You made it seem as if you were regurgitating the common line of misinformation when last year Red Hat changed how access to RHEL’s source code worked.
That regurgitated statement is misinformation. Besides that event, which actually didn’t make RHEL paid, I’m unaware of Red Hat retroactively changing a formerly free service to cost money instead.
Do you mean the people working on Oracle Linux, AlmaLinux OS and/or Rocky Linux? Or did you actually primarily imply others? If so, could you elaborate?
😅. Sorry, this is just not very productive. But, I will try to be more careful with the language I use when communicating with you 😉.
If, with your earlier statement, you meant the whole RHEL source code fiasco from last year, then that’s plain misinformation. And if you share that, then that’s sharing misinformation.
I prefer open conversation in which we can communicate directly. If you’re sensitive to that, then I will abstain from doing so when I’m interacting with you.
At worst, I only implied it. At best, it’s a general advice directed towards anyone that happens to read it. To be clear, I didn’t intend to attack you. So no need to be offended. Nor should you take it personally.
Finally, as this comment of yours clearly shows, you’re at least somewhat susceptible to misunderstand the writing of others. Ain’t we all to some degree? Though…, (perhaps) some more than others. Regardless, likewise, without trying to offend you or whatsoever, I would like to propose the idea that you might have jumped to conclusions that you didn’t have to necessarily.If IBM makes redhat do something that greedy and stupid (it’d be more likely to happen with a distribution like fedora or centos than userland components), we have plenty of existing infrastructure to fall back on.

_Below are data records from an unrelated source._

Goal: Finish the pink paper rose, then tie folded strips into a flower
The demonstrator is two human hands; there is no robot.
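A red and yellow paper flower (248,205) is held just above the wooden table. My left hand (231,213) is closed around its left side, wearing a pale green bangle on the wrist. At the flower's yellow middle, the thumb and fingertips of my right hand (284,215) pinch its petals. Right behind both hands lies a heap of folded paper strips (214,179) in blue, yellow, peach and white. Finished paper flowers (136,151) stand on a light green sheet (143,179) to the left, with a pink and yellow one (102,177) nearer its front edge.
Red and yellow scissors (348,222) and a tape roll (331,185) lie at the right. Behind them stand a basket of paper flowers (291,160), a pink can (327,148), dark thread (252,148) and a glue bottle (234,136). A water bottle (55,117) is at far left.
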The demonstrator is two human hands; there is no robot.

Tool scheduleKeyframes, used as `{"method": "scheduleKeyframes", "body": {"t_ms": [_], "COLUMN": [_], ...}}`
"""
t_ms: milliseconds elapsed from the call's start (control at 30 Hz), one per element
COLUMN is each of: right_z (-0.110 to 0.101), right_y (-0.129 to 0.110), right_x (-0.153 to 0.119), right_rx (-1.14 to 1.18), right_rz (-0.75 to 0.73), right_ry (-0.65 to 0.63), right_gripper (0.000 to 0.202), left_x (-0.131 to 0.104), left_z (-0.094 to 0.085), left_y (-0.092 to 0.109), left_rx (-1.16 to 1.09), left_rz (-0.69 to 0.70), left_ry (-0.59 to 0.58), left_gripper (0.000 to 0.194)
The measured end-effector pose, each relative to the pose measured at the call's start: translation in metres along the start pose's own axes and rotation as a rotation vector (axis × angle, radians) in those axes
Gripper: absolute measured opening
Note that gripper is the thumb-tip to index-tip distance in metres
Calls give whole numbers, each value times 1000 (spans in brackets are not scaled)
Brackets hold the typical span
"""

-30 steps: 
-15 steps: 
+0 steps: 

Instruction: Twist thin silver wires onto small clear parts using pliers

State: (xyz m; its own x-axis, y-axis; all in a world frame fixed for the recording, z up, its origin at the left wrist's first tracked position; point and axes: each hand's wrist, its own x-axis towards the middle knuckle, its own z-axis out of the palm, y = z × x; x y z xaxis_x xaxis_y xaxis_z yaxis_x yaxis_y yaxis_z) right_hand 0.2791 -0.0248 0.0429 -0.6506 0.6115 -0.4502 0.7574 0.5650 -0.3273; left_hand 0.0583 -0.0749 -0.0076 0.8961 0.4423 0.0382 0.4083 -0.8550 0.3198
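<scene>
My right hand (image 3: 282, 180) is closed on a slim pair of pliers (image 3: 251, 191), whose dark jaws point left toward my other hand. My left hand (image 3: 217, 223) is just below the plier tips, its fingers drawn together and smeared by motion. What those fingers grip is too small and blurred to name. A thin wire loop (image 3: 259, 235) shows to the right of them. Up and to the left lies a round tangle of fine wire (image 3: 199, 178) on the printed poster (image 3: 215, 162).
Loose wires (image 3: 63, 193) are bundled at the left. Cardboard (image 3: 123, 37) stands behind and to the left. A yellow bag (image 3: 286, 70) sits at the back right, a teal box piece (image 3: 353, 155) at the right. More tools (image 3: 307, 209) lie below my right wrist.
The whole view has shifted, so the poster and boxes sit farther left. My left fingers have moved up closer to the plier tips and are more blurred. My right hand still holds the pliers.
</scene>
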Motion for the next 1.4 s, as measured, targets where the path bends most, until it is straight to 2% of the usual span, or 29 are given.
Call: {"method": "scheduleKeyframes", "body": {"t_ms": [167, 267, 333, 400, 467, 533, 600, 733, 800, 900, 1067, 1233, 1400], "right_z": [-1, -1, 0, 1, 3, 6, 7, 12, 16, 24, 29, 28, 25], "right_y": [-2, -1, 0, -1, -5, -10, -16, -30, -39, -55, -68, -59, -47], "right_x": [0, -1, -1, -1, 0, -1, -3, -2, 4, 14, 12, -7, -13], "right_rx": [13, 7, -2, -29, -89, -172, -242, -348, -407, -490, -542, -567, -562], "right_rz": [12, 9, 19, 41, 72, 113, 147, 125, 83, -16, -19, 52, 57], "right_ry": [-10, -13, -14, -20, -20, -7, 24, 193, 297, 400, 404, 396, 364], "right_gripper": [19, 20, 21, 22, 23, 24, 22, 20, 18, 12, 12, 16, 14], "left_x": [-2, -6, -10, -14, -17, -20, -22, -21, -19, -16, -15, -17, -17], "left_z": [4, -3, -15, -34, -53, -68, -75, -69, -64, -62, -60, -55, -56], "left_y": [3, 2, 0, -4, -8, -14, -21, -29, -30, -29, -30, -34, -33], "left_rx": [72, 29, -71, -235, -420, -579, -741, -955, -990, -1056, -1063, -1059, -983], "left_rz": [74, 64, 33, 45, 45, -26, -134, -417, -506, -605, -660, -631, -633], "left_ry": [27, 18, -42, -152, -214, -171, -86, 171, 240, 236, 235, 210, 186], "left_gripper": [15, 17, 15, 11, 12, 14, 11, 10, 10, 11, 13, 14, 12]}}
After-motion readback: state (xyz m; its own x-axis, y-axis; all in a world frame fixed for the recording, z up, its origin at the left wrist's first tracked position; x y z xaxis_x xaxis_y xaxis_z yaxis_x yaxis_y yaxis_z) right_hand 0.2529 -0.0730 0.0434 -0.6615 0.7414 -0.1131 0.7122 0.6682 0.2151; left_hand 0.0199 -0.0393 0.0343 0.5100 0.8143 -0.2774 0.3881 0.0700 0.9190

I mean, if they make an actual workstation distro and kill systemd’s real FOSS nature, everyone else will have to spend some time rebuilding their distros with other init systems. That’ll be quite a sabotage.
RedHat is not restricting access to any upstream project. They package things in extremely stable form, which means they need to manage like all the software themselves and do tons of backports, as normally software just releases new versions.
They restrict access to these packages.
So yes, their 5 years old systemd with backported security fixes may be restricted. But not the normal systemd you can install anywhere.
You are not wrong. IBM management paralleled in the same cash-grab and exit C-suite functions that has consumed Redhat. That is why the merger happened.
Soon, Purple Hat should be charging for systemd and hopefully other corpos and organizations will move back to sanity.
From systemd licenses readme:
I can understand critism of systemd for its tools only working with itself and not with any other Unix tools. But it’s absolutely a conspiracy theory to think they’d want to charge for systemd. Though I do agree that if someone was charging for systemd (which they can’t because its open source), open source alternatives would pop up.
No, it’s licensed under the LGPL, which means source code can be freely distributed and distros would continue to package it for free no matter how hard Redhat tried to paywall it.
Eeeh, if anything, systemd is Microsoft’s contribution.
/s sort of
How is RH related to Arch lol? By having GNU core utils?
Arch ships redhat userland (systemd) and doesn’t support alternative userlands; you have to go to artix for that.